Metroidvania oblige, Giga Wrecker embrasse quelques notions de jeu de rôle. Ainsi, au cours de sa quête, Reika pourra récolter des orbes bleus qui font plus ou moins office de points d’expérience. Ceux-ci permettent d’obtenir des points de compétence, qu’il faudra ensuite dépenser sur un arbre. Très classique, mais toujours efficace. Dommage que la majeure partie des cases propose des améliorations bateaux, comme faire augmenter sa barre de vie. On aurait aimé une petite touche de fantaisie à ce niveau. Quoique, le titre est pourvu d’une difficulté impressionnante, qui sévira aussi bien lors des énigmes (de plus en plus retorses à mesure que l’on progresse dans l’histoire), qu’en combat (d’où l’intérêt de faire grossir sa barre de PV). À ce niveau, d’ailleurs, on notera que le principal ingrédient du challenge repose sur un timing toujours plus serré. Ainsi, bien que l’on aurait habituellement tendance à encourager la complexité, celle du titre de Game Freak se révèle malheureusement souvent frustrante. Elle permet toutefois au titre de gagner en durée de vie, ce qui n’est pas un mal, puisqu’il est plutôt court.
Giga Wrecker est pourvu d’une grande difficulté qui se révèle frustrante pour de mauvaises raisons : il s’agit plus souvent de timing trop serré que de problème de skill.
Quant aux nouveautés ?
Jusqu’ici, nous nous sommes attelés à démontrer qu’en dépit d’une physique hésitante et d’une difficulté frustrante, Giga Wrecker disposait de nombre de qualités. Mais qu’en est-il de cette nouvelle édition, qui débarque en ce mois de mai sur PlayStation 4, Xbox One et Nintendo Switch ? Eh bien fort des talents de sa version d’origine, ce portage quelque peu amélioré fonctionne toujours aussi bien. Le passage du clavier/souris à la manette s’est effectué sans heurt, quoique les déplacements du personnage sont encore un peu trop rapides pour permettre une précision sans faille dans les moments de stress.
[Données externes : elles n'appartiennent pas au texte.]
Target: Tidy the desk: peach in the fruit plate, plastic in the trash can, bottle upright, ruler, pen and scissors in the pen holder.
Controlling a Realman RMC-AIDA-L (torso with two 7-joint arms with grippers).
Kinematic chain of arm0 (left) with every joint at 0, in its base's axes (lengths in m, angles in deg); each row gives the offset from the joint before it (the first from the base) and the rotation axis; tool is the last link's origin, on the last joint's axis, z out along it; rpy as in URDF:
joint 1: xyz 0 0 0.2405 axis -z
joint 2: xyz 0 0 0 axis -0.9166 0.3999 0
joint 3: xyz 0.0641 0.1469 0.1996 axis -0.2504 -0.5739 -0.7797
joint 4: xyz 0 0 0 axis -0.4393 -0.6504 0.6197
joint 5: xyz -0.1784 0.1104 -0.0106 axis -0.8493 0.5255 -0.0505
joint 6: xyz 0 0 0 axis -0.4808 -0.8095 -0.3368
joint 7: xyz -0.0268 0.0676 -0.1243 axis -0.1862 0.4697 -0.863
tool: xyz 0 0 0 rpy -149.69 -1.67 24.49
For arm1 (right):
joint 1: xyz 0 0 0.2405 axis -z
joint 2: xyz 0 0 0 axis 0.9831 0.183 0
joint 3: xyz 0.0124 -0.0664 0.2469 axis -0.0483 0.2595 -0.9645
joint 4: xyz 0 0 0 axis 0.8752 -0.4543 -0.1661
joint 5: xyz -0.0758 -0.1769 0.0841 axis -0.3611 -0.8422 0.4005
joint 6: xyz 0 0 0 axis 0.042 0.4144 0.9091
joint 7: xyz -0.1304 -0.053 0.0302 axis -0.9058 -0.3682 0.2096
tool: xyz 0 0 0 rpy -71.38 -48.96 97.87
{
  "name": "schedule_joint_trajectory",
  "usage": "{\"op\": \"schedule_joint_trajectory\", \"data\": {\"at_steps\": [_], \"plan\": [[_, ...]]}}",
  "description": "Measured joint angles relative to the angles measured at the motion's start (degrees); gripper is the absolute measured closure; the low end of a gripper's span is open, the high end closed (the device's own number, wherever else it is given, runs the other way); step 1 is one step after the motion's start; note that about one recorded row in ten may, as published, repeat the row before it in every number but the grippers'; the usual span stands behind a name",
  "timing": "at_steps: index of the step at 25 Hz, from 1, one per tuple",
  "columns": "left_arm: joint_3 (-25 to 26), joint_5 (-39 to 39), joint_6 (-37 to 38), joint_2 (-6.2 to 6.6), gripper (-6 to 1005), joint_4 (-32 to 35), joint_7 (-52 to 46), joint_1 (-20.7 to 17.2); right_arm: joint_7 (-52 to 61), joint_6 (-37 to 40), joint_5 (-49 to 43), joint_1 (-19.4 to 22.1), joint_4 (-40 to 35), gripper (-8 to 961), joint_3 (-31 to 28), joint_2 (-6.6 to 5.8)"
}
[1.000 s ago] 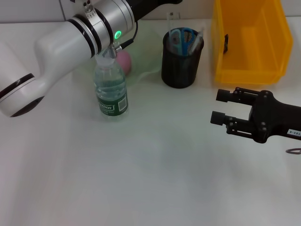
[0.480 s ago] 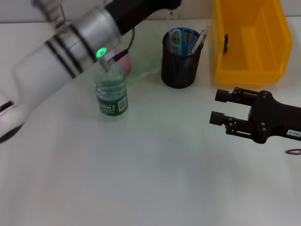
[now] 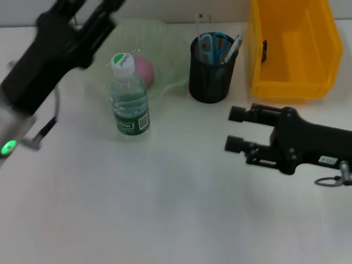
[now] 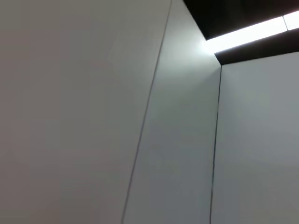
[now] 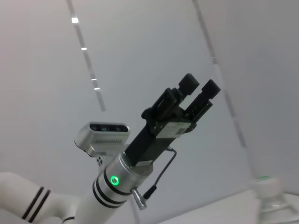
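The water bottle (image 3: pixel 129 99) stands upright, apart from the left gripper (image 5: pixel 198 87), which has lifted away, fingers slightly apart.

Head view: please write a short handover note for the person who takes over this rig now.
Left claw: lifted above the far left of the desk, holding nothing.
Right claw: open and empty, low over the desk in front of the trash can.
Bottle: stands upright, cap on.
Peach: lies in the fruit plate.
Scissors, pen and ruler: all in the pen holder.
Left to do: probably only to check the plastic. A small dark thing lies in the trash can, but I cannot tell what it is.
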Motion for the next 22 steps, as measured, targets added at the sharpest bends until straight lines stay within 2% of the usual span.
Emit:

Il aurait toutefois mieux valut choisir une autre touche que la direction du haut pour utiliser certains objets du décor, car on a vite fait de les déclencher sans trop s’en rendre compte… On notera que Game Freak n’a pas souhaité revenir sur les checkpoints, pourtant parfois affreusement mal situés, ni sur les graphismes, qui restent dans la norme des titres en 2D de sa trempe.
Le gros intérêt de Giga Wrecker Alt. se situe finalement, au delà du fait qu’il soit accessible à plus de joueurs, dans son contenu. Cette édition embarque en effet tout ce que proposait le jeu d’origine, et y ajoute une vingtaine d’énigmes inédites. Par ailleurs, afin de permettre au plus grand nombre de trouver ses marques dans son aventure ne manquant pas de challenge, le développeur y a ajouté un nouveau personnage, Dölma, un petit robot qu’il sera possible de consulter dans le cas où l’on ne parvient pas à passer une séquence. Une riche idée, qui permet de se débloquer au besoin, mais surtout qui rend le titre moins frustrant. À contrario, la dernière des nouveautés vous propose de vous opposer à une campagne plus complexe dans un mode difficile. Dommage qu’aucun bonus de fin de partie n’ait été ajouté, le titre se bouclant assez vite. Heureusement, il est proposé au tarif plutôt attractif de 24,99 euros sur ses trois nouveaux supports.